Task:
Set down, please, exactly the lines below that run from the line with "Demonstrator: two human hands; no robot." to the line with "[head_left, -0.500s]", both lines included.

Extracted information:
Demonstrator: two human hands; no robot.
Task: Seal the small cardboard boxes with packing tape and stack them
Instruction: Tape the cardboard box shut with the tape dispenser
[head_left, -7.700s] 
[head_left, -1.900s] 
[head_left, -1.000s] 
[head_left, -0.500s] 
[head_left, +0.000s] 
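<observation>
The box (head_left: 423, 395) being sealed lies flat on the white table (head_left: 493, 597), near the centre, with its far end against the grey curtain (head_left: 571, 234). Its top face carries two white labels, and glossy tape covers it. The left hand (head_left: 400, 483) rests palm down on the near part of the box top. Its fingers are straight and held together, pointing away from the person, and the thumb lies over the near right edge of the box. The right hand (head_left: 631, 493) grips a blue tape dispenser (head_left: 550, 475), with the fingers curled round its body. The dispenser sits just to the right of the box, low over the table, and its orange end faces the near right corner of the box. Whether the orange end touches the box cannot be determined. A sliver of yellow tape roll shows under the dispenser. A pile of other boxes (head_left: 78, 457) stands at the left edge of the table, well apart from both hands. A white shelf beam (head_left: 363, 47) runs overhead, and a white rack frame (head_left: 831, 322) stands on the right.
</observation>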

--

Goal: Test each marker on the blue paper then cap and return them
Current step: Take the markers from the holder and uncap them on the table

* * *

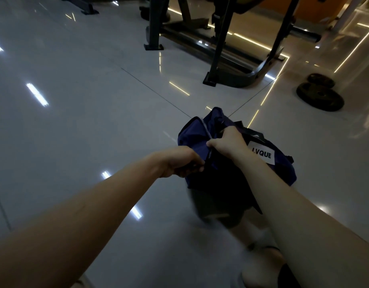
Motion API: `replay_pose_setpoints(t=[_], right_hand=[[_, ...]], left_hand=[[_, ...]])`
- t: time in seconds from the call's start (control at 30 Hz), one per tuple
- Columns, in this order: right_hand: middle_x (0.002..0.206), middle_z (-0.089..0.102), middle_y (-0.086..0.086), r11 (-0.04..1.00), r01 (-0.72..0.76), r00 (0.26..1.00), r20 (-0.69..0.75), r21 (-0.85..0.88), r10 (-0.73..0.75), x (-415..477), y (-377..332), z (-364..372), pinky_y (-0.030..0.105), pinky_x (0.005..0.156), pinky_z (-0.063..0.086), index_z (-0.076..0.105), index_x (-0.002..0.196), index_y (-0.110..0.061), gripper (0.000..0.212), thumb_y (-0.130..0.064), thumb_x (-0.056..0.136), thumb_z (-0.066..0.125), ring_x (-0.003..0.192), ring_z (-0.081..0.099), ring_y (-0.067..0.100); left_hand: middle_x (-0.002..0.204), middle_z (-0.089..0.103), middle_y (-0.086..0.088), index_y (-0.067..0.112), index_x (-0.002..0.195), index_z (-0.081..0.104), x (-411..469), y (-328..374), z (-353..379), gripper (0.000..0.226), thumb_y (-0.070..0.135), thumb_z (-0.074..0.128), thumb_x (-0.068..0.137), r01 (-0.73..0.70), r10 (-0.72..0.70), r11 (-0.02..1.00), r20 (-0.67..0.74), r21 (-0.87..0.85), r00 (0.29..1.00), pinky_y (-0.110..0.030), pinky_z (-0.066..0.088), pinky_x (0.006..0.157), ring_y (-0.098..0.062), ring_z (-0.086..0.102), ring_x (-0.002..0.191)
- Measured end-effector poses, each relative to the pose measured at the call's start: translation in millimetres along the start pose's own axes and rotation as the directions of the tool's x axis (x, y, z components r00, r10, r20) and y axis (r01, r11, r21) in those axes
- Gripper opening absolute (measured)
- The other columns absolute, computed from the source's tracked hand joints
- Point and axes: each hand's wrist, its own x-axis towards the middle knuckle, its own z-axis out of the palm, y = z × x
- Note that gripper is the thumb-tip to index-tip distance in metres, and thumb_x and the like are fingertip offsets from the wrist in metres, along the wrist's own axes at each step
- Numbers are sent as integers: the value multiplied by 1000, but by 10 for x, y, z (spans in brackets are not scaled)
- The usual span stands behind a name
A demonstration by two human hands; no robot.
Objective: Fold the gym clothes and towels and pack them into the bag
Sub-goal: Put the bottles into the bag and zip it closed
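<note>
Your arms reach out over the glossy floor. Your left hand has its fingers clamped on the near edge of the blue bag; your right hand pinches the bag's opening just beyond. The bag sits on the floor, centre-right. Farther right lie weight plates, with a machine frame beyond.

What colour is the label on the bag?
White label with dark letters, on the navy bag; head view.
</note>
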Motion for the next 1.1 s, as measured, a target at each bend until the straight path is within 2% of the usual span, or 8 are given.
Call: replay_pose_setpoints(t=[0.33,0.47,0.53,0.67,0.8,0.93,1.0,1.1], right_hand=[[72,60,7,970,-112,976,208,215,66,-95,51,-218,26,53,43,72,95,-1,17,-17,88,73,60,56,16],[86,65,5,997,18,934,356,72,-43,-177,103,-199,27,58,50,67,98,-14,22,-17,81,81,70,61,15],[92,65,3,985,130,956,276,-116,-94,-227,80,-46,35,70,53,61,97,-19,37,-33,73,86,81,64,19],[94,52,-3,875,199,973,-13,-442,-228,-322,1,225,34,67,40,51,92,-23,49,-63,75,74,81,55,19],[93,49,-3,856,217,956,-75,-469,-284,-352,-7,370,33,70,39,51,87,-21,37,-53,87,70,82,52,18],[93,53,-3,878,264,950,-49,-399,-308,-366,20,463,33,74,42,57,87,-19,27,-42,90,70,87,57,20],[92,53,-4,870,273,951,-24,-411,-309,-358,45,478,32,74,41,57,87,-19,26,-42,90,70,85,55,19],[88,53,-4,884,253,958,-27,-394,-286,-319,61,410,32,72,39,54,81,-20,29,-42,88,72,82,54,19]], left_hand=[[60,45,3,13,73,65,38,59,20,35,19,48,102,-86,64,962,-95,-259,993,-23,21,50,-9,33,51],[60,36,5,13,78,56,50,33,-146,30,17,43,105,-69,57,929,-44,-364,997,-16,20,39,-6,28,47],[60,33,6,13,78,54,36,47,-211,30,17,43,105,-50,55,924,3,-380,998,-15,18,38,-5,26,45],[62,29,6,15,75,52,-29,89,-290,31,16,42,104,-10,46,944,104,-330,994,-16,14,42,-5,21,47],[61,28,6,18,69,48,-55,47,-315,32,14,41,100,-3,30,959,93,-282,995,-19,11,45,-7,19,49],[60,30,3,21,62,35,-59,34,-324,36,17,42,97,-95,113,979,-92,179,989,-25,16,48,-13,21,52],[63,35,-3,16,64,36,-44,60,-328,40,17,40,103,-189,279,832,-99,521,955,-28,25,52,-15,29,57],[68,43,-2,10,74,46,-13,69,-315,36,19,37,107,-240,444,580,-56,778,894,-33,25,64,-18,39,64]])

Reply to the exercise:
Demonstrator: two human hands; no robot.
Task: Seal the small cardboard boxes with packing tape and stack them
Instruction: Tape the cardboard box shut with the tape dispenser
[head_left, -7.700s] 
[head_left, -1.900s] 
[head_left, -1.000s] 
[head_left, -0.500s] 

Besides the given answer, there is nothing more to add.